Cyber Essentials Plus

🇬🇧 UK

Cyber Essentials is a government-backed certification scheme in the UK designed to help organisations demonstrate they have a minimum level of cybersecurity protection against common online threats.

NIST Cybersecurity

Cybersecurity

NIST CSF (Cybersecurity Framework) is a general framework for managing cybersecurity risks, while NIST 800-53 provides a specific set of security controls, primarily for federal agencies and their contractors.

NHS DTAC

Cybersecurity·🇬🇧 UK

The NHS DTAC stands for Digital Technology Assessment Criteria.

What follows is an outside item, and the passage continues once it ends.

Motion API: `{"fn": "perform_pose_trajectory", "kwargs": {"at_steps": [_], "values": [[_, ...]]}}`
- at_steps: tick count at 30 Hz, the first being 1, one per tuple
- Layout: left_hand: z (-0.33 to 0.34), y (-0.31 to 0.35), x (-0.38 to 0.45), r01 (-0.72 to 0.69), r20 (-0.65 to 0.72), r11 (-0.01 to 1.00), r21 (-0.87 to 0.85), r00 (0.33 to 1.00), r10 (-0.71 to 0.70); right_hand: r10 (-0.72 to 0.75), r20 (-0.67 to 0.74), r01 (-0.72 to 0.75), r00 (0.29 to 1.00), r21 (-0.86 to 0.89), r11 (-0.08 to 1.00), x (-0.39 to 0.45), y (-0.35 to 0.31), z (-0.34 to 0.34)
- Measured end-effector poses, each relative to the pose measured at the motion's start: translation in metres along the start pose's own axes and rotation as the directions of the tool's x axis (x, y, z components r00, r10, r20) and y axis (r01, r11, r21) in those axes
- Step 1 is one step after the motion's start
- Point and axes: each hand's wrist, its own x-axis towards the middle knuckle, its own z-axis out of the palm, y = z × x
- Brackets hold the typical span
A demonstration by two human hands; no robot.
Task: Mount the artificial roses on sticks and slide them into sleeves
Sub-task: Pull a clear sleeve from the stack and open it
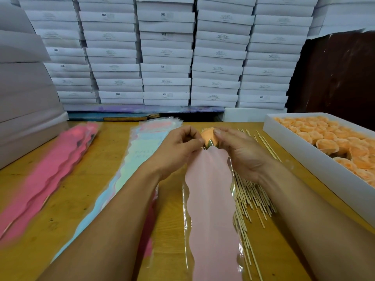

It's a set of standards and guidelines used by NHS organisations in England to assess whether digital health technologies meet NHS expectations around safety, security, usability, and interoperability before they are adopted or commissioned.

CIS Controls

Cybersecurity

CIS Controls, developed by the CIS Centre for Internet Security, are a set of prioritised, actionable cybersecurity-governance best practices designed to help organisations strengthen their defences against common cyberattacks. They provide a focused and practical approach to improving cyber resilience.

NHS DSPT

Cybersecurity·🇬🇧 UK

The NHS Data Security and Protection Toolkit (DSPT) is a tool used by organisations that access or use NHS patient data to measure their performance against the National Data Guardian's 10 data security standards.